> **DIRECTIONS FOR THIS TASK**:
From the records below, copy every line that contains the word "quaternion".

_ _ _ _

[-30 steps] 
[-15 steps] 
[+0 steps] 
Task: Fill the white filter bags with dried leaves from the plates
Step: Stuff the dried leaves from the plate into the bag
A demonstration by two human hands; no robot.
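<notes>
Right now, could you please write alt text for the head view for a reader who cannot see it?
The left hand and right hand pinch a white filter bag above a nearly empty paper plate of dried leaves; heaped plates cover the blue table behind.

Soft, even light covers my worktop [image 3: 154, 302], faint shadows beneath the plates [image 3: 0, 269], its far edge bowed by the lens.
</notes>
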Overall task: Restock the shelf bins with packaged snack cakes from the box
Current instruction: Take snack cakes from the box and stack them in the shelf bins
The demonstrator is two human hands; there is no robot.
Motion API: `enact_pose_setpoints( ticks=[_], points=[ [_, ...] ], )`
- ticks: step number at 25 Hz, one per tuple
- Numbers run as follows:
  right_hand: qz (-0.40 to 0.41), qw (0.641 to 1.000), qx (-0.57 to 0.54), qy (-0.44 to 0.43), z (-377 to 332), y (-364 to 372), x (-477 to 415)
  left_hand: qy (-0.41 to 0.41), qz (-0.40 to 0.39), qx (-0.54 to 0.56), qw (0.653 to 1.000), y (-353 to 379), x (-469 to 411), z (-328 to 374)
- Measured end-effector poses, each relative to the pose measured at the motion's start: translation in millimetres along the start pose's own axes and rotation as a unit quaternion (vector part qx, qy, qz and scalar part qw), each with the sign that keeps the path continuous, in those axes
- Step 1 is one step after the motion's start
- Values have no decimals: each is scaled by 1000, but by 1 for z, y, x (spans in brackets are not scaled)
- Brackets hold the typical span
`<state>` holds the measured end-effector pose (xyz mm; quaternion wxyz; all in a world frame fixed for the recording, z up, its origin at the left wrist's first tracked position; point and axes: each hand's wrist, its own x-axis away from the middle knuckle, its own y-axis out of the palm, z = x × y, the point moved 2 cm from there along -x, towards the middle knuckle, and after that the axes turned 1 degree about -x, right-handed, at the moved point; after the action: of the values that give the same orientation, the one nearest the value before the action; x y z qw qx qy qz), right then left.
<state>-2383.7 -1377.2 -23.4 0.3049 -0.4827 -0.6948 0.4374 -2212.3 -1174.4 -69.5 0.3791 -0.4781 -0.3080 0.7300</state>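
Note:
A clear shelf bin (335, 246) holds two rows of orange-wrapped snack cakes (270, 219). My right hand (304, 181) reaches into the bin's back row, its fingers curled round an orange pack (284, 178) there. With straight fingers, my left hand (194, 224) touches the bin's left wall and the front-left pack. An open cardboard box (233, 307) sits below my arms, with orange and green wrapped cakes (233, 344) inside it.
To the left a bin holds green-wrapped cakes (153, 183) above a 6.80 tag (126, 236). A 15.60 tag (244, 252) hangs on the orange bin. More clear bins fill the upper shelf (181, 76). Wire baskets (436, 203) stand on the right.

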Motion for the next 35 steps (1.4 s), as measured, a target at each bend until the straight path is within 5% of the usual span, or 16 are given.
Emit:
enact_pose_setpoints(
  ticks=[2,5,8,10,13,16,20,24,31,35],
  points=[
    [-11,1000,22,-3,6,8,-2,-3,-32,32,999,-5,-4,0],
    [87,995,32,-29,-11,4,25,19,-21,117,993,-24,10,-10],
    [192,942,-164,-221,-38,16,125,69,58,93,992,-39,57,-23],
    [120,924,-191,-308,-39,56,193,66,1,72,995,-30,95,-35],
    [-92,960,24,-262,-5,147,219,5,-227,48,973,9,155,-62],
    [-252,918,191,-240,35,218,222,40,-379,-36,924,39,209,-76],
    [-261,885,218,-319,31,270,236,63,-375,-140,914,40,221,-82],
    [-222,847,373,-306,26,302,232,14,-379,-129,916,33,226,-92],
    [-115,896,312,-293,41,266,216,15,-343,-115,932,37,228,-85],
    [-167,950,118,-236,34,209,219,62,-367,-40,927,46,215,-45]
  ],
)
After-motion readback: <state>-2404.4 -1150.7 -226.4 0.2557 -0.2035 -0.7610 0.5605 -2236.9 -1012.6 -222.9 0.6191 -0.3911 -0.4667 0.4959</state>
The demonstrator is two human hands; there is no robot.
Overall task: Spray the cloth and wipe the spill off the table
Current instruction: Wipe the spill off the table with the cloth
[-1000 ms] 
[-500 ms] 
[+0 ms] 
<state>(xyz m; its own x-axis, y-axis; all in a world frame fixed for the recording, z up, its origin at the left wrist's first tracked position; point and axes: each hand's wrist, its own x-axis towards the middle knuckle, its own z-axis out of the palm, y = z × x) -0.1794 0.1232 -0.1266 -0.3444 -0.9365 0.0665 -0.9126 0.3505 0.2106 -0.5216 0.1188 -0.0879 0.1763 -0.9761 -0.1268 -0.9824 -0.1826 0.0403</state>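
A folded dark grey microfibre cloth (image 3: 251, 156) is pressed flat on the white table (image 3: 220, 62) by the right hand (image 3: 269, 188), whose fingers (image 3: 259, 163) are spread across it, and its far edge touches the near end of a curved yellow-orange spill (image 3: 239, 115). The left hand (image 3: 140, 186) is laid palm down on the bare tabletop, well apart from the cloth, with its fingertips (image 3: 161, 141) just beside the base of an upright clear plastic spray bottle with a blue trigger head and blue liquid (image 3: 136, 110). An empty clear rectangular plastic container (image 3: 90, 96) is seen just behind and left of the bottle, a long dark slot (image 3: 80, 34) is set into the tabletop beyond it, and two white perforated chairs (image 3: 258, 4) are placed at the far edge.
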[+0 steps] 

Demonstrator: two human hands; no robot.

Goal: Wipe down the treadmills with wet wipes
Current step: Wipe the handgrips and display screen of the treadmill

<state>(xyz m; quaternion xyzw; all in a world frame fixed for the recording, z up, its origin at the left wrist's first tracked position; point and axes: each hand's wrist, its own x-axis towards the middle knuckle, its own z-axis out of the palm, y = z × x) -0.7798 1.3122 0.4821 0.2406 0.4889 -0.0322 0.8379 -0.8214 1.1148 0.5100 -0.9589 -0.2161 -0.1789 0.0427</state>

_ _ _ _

> **SOLUTION TO THIS TASK**:
- Measured end-effector poses, each relative to the pose measured at the motion's start: translation in millimetres along the start pose's own axes and rotation as a unit quaternion (vector part qx, qy, qz and scalar part qw), each with the sign that keeps the path continuous, in those axes
`<state>` holds the measured end-effector pose (xyz mm; quaternion wxyz; all in a world frame fixed for the recording, z up, its origin at the left wrist's first tracked position; point and axes: each hand's wrist, its own x-axis away from the middle knuckle, its own y-axis out of the palm, z = x × y, the point moved 2 cm from there along -x, towards the middle knuckle, and after that the axes turned 1 degree about -x, right-handed, at the moved point; after the action: of the values that give the same orientation, the one nearest the value before the action; x y z qw qx qy qz), right then left.
<state>(xyz m; quaternion xyzw; all in a world frame fixed for the recording, z up, its origin at the left wrist's first tracked position; point and axes: each hand's wrist, its own x-axis towards the middle knuckle, its own z-axis out of the palm, y = z × x) -0.7798 1.3122 0.4821 0.2406 0.4889 -0.0322 0.8379 -0.8214 1.1148 0.5100 -0.9589 -0.2161 -0.1789 0.0427</state>

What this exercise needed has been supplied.